### What needs to be done
Filter the data for "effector" and copy matching lines.

### Stored data
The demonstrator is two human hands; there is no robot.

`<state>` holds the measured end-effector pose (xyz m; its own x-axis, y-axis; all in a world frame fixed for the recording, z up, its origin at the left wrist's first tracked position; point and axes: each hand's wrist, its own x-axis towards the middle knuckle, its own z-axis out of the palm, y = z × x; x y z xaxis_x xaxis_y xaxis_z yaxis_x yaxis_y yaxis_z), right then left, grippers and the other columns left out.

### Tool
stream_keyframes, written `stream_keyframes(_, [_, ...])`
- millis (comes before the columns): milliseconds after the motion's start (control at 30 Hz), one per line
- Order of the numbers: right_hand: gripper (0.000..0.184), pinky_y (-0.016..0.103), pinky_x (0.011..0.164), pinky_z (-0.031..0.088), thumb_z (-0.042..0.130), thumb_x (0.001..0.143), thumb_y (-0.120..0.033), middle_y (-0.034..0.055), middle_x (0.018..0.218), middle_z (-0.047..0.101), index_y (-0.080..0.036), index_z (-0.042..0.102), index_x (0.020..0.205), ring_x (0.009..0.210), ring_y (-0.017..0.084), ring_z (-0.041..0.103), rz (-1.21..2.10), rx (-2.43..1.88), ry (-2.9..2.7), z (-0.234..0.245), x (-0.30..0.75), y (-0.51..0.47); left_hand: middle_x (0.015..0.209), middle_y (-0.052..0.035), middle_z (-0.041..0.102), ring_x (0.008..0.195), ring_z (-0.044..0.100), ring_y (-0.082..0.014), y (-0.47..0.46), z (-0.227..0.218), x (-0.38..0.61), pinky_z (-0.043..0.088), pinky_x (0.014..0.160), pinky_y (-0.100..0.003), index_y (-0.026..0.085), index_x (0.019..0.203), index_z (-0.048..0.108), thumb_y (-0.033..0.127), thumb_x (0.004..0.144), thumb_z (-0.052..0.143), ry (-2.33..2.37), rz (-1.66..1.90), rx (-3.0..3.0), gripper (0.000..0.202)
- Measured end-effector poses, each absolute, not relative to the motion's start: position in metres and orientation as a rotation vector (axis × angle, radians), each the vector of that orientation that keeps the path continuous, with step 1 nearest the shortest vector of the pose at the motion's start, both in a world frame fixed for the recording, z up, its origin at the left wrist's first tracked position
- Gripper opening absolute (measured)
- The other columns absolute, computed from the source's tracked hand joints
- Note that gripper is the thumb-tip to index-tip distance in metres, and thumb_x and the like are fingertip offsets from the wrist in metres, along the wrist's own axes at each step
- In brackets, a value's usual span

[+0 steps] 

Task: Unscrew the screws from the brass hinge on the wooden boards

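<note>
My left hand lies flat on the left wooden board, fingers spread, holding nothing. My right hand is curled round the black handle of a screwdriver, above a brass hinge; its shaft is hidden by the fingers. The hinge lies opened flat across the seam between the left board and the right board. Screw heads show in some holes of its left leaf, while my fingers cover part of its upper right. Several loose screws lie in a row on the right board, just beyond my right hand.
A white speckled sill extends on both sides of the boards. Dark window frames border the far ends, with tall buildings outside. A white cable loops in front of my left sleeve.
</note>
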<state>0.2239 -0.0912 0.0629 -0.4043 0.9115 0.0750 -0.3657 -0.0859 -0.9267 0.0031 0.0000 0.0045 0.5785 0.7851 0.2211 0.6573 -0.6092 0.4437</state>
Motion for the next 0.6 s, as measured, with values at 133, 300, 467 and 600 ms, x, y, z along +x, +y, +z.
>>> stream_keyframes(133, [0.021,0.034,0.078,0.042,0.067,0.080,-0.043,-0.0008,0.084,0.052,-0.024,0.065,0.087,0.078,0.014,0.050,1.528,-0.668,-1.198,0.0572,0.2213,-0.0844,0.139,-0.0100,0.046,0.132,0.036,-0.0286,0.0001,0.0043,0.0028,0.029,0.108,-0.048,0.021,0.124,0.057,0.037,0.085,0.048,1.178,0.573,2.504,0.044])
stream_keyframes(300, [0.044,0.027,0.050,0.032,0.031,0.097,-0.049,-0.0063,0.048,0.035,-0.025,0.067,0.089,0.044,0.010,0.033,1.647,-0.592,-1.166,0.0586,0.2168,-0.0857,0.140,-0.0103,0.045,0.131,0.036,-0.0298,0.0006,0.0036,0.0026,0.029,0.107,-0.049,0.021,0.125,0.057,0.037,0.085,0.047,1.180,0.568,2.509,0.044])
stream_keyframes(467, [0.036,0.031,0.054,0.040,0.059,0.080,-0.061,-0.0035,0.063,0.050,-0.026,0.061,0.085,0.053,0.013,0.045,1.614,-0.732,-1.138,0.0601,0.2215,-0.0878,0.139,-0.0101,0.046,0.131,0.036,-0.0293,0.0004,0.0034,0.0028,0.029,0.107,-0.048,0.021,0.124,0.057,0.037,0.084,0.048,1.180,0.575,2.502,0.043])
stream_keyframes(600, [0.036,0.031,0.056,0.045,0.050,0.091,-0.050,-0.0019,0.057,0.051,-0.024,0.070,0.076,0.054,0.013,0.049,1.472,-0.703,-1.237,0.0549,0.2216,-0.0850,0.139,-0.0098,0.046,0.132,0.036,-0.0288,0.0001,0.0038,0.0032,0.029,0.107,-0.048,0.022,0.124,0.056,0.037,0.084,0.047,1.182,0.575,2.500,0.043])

### Result for this task
`<state>` holds the measured end-effector pose (xyz m; its own x-axis, y-axis; all in a world frame fixed for the recording, z up, its origin at the left wrist's first tracked position; point and axes: each hand's wrist, its own x-axis towards the middle knuckle, its own z-axis out of the palm, y = z × x; x y z xaxis_x xaxis_y xaxis_z yaxis_x yaxis_y yaxis_z), right then left, grippers and the other columns left out.
- Measured end-effector poses, each absolute, not relative to the motion's start: position in metres and orientation as a rotation vector (axis × angle, radians), each the vector of that orientation that keeps the path continuous, with step 1 nearest the shortest vector of the pose at the motion's start, both in a world frame fixed for the recording, z up, its origin at the left wrist's first tracked position

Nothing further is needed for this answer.